Problem statement:
Could you transcribe the material below exactly, without leaving out a single line?

Data provided:

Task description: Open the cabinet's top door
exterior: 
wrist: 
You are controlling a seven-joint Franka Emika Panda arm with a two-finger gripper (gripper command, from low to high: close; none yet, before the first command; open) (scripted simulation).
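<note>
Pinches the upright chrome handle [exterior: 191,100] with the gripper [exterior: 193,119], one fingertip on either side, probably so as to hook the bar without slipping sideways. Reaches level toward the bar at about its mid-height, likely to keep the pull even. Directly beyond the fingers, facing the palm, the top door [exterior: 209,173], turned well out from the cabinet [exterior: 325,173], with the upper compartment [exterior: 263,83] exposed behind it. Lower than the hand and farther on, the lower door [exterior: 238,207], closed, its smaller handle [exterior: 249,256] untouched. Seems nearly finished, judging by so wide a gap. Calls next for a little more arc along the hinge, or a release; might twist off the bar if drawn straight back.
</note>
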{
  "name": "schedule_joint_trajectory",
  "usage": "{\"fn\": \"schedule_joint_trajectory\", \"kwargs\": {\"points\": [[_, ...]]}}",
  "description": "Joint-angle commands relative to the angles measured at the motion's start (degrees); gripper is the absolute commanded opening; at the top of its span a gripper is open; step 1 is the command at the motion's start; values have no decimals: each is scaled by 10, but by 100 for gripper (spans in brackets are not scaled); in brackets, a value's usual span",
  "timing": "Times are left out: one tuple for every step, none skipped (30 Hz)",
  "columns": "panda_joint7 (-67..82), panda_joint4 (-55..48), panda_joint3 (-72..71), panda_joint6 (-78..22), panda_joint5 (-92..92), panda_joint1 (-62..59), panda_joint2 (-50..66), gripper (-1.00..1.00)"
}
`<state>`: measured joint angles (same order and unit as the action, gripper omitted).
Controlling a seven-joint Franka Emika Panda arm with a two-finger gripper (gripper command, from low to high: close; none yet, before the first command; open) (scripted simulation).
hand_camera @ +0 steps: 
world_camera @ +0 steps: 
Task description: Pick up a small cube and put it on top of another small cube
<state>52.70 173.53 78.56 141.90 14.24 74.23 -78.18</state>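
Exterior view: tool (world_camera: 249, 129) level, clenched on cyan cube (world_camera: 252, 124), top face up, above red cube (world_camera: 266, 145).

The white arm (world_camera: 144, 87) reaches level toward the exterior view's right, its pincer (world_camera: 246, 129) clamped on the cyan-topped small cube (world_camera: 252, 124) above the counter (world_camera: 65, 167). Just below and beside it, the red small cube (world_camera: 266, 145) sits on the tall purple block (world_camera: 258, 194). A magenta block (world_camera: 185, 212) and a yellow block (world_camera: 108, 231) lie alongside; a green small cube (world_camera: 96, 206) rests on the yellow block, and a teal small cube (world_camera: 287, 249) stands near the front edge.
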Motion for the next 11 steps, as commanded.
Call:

Written solution:
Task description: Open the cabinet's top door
exterior: 
wrist: 
You are controlling a seven-joint Franka Emika Panda arm with a two-finger gripper (gripper command, from low to high: close; none yet, before the first command; open) (scripted simulation).
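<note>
Pinches the upright chrome handle [exterior: 191,100] with the gripper [exterior: 193,119], one fingertip on either side, probably so as to hook the bar without slipping sideways. Reaches level toward the bar at about its mid-height, likely to keep the pull even. Directly beyond the fingers, facing the palm, the top door [exterior: 209,173], turned well out from the cabinet [exterior: 325,173], with the upper compartment [exterior: 263,83] exposed behind it. Lower than the hand and farther on, the lower door [exterior: 238,207], closed, its smaller handle [exterior: 249,256] untouched. Seems nearly finished, judging by so wide a gap. Calls next for a little more arc along the hinge, or a release; might twist off the bar if drawn straight back.
</note>
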{
  "name": "schedule_joint_trajectory",
  "usage": "{\"fn\": \"schedule_joint_trajectory\", \"kwargs\": {\"points\": [[_, ...]]}}",
  "description": "Joint-angle commands relative to the angles measured at the motion's start (degrees); gripper is the absolute commanded opening; at the top of its span a gripper is open; step 1 is the command at the motion's start; values have no decimals: each is scaled by 10, but by 100 for gripper (spans in brackets are not scaled); in brackets, a value's usual span",
  "timing": "Times are left out: one tuple for every step, none skipped (30 Hz)",
  "columns": "panda_joint7 (-67..82), panda_joint4 (-55..48), panda_joint3 (-72..71), panda_joint6 (-78..22), panda_joint5 (-92..92), panda_joint1 (-62..59), panda_joint2 (-50..66), gripper (-1.00..1.00)"
}
`<state>`: measured joint angles (same order and unit as the action, gripper omitted).
Controlling a seven-joint Franka Emika Panda arm with a two-finger gripper (gripper command, from low to high: close; none yet, before the first command; open) (scripted simulation).
hand_camera @ +0 steps: 
world_camera @ +0 steps: 
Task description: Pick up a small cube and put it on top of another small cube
<state>52.70 173.53 78.56 141.90 14.24 74.23 -78.18</state>
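Exterior view: tool (world_camera: 249, 129) level, clenched on cyan cube (world_camera: 252, 124), top face up, above red cube (world_camera: 266, 145).

The white arm (world_camera: 144, 87) reaches level toward the exterior view's right, its pincer (world_camera: 246, 129) clamped on the cyan-topped small cube (world_camera: 252, 124) above the counter (world_camera: 65, 167). Just below and beside it, the red small cube (world_camera: 266, 145) sits on the tall purple block (world_camera: 258, 194). A magenta block (world_camera: 185, 212) and a yellow block (world_camera: 108, 231) lie alongside; a green small cube (world_camera: 96, 206) rests on the yellow block, and a teal small cube (world_camera: 287, 249) stands near the front edge.
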Motion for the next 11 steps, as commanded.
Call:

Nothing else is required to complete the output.